Data segment: Begin

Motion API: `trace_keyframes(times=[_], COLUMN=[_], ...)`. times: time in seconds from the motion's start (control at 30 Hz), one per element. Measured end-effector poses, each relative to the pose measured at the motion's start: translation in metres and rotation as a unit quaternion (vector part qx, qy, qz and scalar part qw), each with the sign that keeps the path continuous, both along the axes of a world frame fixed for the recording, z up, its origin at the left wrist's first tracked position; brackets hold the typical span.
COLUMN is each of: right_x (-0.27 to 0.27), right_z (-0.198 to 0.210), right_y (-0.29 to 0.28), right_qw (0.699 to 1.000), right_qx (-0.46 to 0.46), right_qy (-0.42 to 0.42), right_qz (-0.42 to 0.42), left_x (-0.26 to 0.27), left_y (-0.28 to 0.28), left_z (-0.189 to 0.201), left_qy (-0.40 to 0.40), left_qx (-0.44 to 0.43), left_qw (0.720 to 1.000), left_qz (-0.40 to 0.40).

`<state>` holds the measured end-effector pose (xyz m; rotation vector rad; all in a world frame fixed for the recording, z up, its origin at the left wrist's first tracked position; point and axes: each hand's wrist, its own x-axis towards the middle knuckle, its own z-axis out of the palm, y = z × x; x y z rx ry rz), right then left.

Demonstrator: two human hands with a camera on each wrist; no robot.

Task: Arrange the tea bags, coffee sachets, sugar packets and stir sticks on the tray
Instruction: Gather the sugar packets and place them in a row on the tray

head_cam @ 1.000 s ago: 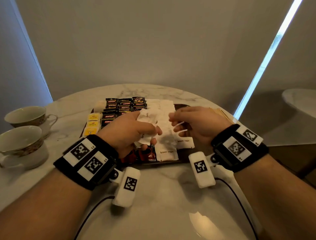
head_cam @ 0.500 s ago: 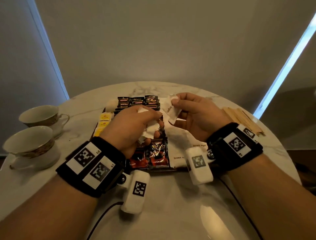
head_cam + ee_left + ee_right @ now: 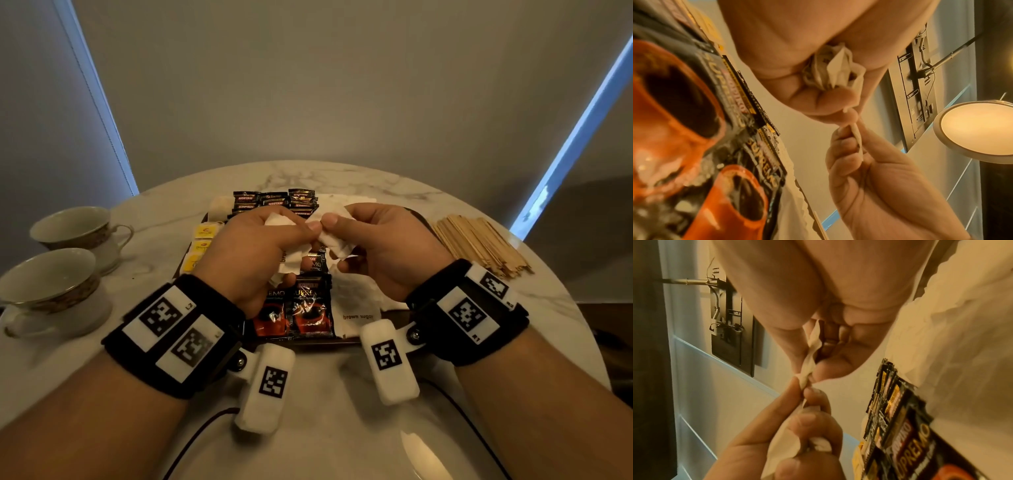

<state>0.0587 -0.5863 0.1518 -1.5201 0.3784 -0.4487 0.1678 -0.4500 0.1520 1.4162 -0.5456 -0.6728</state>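
Note:
Over the dark tray [image 3: 420, 219] my left hand [image 3: 298, 236] grips a crumpled bunch of white sugar packets [image 3: 291, 258], which shows inside the fist in the left wrist view [image 3: 834, 71]. My right hand [image 3: 337, 228] pinches one white packet [image 3: 339, 245] between thumb and forefinger, fingertip to fingertip with the left hand. In the right wrist view that packet [image 3: 809, 356] runs from my right fingers down to the left thumb and forefinger. On the tray lie small black coffee sachets [image 3: 274, 200], larger red-and-black sachets [image 3: 308, 311], yellow tea bags [image 3: 203, 231] and brown sugar packets [image 3: 356, 308].
A pile of wooden stir sticks [image 3: 479, 243] lies on the round marble table [image 3: 325, 404], right of the tray. Two empty teacups [image 3: 78, 229] [image 3: 51, 291] stand at the left. Behind the table is a plain wall.
My right hand, which held a packet up toward the tray's back half a second ago, has come in to meet the left fingertips. The left hand still holds its bunch.

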Motion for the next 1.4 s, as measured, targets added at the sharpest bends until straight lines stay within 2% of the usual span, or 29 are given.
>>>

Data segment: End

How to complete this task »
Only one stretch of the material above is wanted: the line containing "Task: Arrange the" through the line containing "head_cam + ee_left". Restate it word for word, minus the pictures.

Result below »
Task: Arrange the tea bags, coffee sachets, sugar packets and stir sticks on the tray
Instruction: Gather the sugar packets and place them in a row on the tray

head_cam @ 1.000 s ago: 
head_cam @ 0.500 s ago: 
head_cam + ee_left + ee_right @ now: 

The answer requires nothing more.